> **WORK REQUIRED**
Determine the number of lines in the data that contain "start", and write only that number.

> **SUPPLIED MATERIAL**
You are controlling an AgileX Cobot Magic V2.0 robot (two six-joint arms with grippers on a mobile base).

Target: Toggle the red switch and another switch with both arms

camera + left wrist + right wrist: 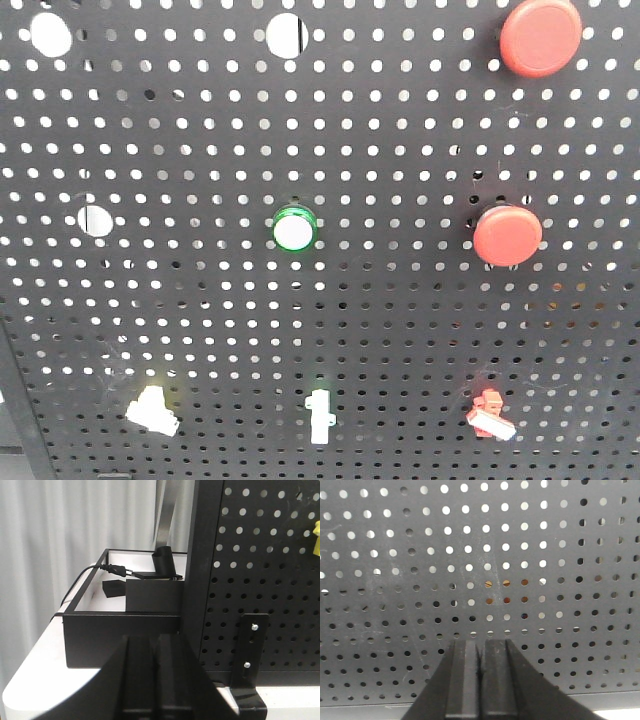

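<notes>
red switch point(490, 415) sits low on the right of the black pegboard point(400, 300) in the front view, its white lever tip slanting down to the right, and no gripper shows there. the left gripper point(156, 680) has its two black fingers pressed together with nothing between them; it hangs off the board's left edge, above the rounded corner of the white table point(35, 675), facing a black open-topped tray point(120, 632) and a screwed black bracket point(252, 650) at the board's foot. the right gripper point(481, 680) is likewise clamped on nothing, pointing at a bare stretch of perforated board just above its bottom edge, with open panel on both sides. the pale yellow-white switch point(152, 410) is at the lower left of the board, lever slanted, well apart from the red one. between them stands an upright white toggle point(320, 417). higher up are a green-ringed white button point(295, 230) and two round red push buttons point(507, 235) point(540, 37), leaving free board around each small switch.
</notes>
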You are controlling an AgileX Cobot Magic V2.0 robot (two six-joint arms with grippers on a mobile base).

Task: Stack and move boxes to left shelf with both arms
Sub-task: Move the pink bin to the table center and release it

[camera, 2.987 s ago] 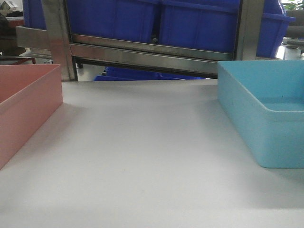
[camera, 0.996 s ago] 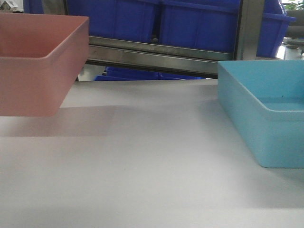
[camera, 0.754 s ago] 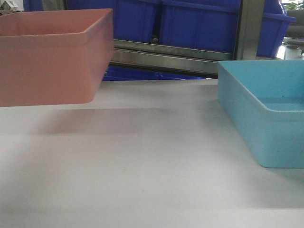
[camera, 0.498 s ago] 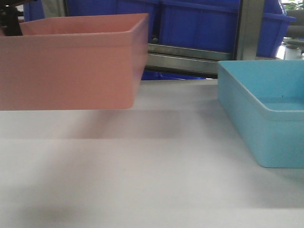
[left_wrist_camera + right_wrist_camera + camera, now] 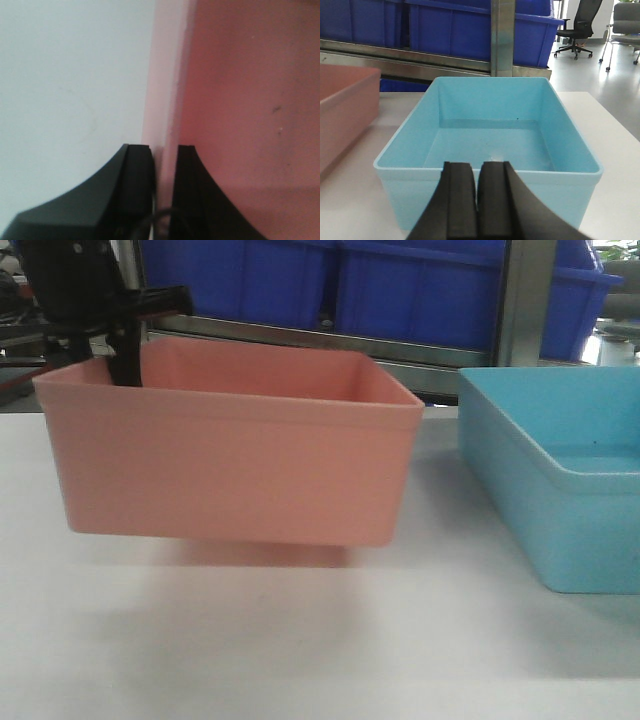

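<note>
The salmon pink box (image 5: 240, 465) hangs just above the white table, left of centre in the front view. My left gripper (image 5: 125, 368) is shut on the rim of its left wall. In the left wrist view the two black fingers (image 5: 137, 165) pinch that pink wall (image 5: 167, 100), one outside and one inside. The light blue box (image 5: 555, 485) rests on the table at the right, empty. My right gripper (image 5: 479, 167) hovers shut, holding nothing, just before the near wall of the blue box (image 5: 490, 182). The left shelf is out of view.
Behind the table stands a steel frame (image 5: 525, 305) carrying dark blue crates (image 5: 420, 290). In the right wrist view its post (image 5: 502, 35) rises behind the blue box, and the pink box (image 5: 342, 107) shows at the left edge. Office chairs (image 5: 582, 20) stand far right.
The pink box went up off the table at the far left and travelled right, towards the blue box. The left gripper came into view on its rim. The blue box stayed put.
</note>
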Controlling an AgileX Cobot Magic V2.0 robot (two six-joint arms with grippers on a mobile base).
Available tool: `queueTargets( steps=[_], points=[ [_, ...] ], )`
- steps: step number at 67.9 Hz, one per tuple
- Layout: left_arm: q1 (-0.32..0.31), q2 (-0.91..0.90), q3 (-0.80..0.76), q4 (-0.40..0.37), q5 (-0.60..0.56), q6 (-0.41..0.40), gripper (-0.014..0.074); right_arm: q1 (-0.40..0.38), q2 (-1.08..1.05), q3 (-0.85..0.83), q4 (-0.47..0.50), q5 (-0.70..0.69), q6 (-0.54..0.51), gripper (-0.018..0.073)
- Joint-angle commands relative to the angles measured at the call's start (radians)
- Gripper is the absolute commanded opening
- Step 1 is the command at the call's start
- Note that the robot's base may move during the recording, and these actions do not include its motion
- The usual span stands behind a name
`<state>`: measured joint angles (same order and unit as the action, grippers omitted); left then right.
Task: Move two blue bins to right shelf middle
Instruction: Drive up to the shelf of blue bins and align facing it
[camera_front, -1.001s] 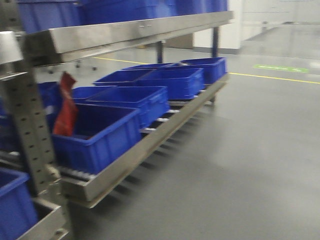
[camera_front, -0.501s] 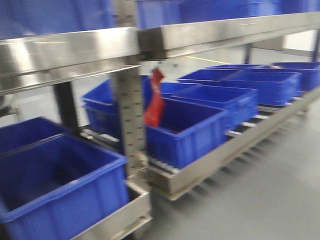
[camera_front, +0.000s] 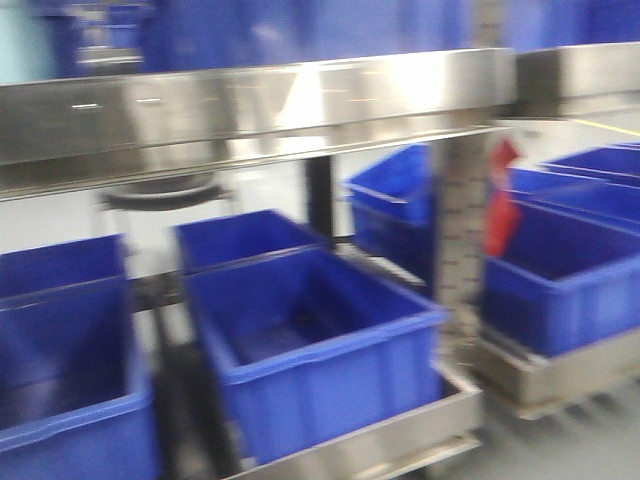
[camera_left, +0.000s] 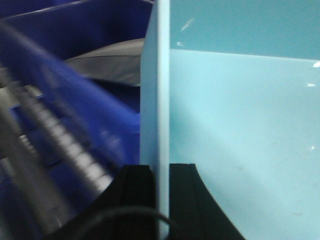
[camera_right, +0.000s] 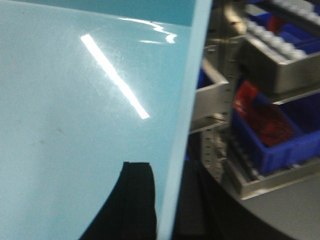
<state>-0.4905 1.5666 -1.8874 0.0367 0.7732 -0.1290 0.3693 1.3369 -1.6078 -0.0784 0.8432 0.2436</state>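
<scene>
Shelving in steel (camera_front: 250, 110) fills the smeared front view, with dark blue bins (camera_front: 320, 360) on its lower level; from the blur we judge the base is travelling with a load, the carry step of the task. We hold a pale blue bin (camera_left: 240, 125) between both arms. The left gripper (camera_left: 161, 172) has its black fingers closed on either side of one thin wall, and the right gripper (camera_right: 167, 172) pinches another wall the same way; the bin's underside is out of sight. To do this well we'd hold both grips level and matched so the walls don't twist, and turn slowly; the upright (camera_front: 460, 230) stands close and could catch a corner; which bay is the right shelf's middle we cannot tell. Below, the floor (camera_right: 290, 215) is smooth and grey; a roller track (camera_right: 270, 35) lines the shelf beds — a bin set down there may roll; a red item (camera_front: 500, 200) sits in one bin.
</scene>
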Motion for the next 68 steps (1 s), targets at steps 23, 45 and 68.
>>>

> **WORKED SOLUTION**
2